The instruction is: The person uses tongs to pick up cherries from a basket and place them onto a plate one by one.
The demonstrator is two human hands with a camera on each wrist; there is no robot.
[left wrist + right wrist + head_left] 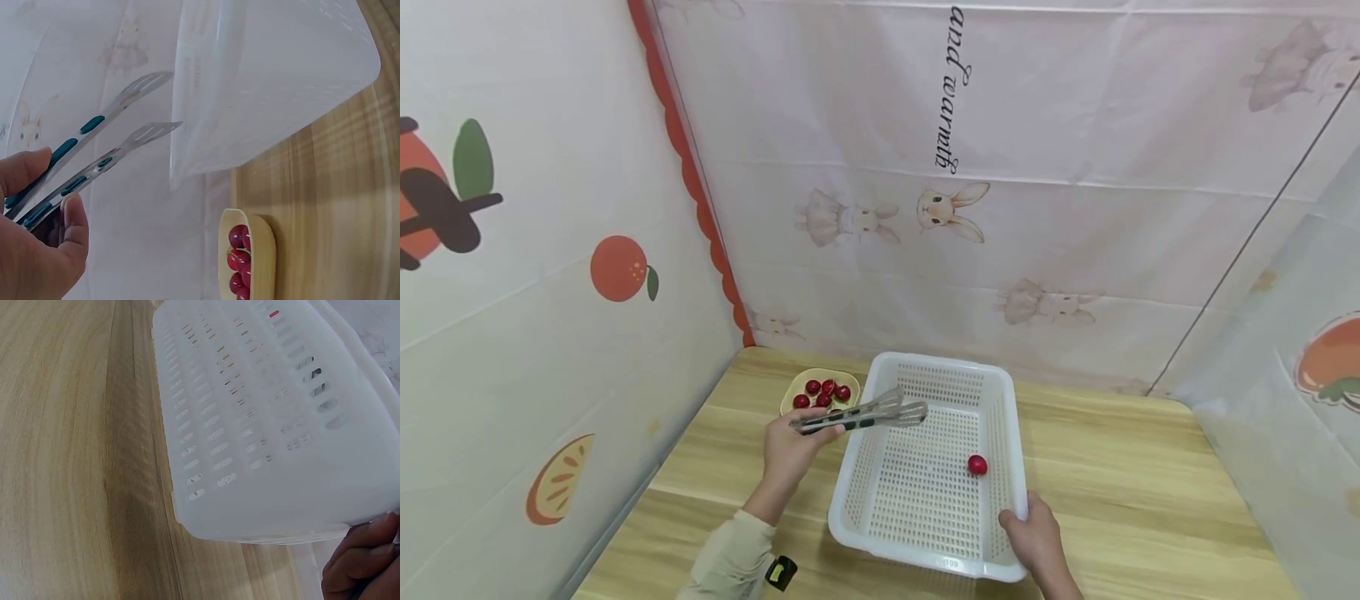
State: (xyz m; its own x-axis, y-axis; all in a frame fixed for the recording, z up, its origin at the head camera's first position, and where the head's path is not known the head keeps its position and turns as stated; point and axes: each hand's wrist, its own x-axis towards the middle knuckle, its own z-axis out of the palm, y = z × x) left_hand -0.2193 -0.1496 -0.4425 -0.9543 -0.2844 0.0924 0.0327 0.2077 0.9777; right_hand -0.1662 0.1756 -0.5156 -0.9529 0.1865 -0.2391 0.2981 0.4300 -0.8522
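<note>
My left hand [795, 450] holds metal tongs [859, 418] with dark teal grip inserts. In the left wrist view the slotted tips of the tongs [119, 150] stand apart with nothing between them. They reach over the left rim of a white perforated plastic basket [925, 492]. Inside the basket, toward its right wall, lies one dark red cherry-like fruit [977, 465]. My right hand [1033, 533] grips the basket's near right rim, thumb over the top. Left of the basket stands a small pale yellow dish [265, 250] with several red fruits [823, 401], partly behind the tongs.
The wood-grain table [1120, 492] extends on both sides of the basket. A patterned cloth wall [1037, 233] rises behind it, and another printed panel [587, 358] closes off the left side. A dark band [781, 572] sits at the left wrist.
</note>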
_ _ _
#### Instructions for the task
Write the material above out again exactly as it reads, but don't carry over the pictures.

#### Answer to this task
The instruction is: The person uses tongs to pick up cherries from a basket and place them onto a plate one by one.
The demonstrator is two human hands with a camera on each wrist; there is no robot.
[left wrist + right wrist + head_left] 
State: (xyz m; its own x-axis, y-axis; all in a frame fixed for the recording, z up, its origin at the head camera's first position, and where the head's path is not known the head keeps its position and turns as stated; point and axes: each hand's wrist, its own x-axis towards the middle knuckle, its own z-axis out of the palm, y = z × x) left_hand -0.2193 -0.1496 -0.4425 -0.9543 -0.2844 0.0924 0.0327 0.2077 0.9777; right_hand -0.1662 0.1756 -0.5156 -0.9529 0.1865 -0.2391 0.2981 0.4300 -0.8522
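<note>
My left hand [795, 450] holds metal tongs [859, 418] with dark teal grip inserts. In the left wrist view the slotted tips of the tongs [119, 150] stand apart with nothing between them. They reach over the left rim of a white perforated plastic basket [925, 492]. Inside the basket, toward its right wall, lies one dark red cherry-like fruit [977, 465]. My right hand [1033, 533] grips the basket's near right rim, thumb over the top. Left of the basket stands a small pale yellow dish [265, 250] with several red fruits [823, 401], partly behind the tongs.
The wood-grain table [1120, 492] extends on both sides of the basket. A patterned cloth wall [1037, 233] rises behind it, and another printed panel [587, 358] closes off the left side. A dark band [781, 572] sits at the left wrist.
</note>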

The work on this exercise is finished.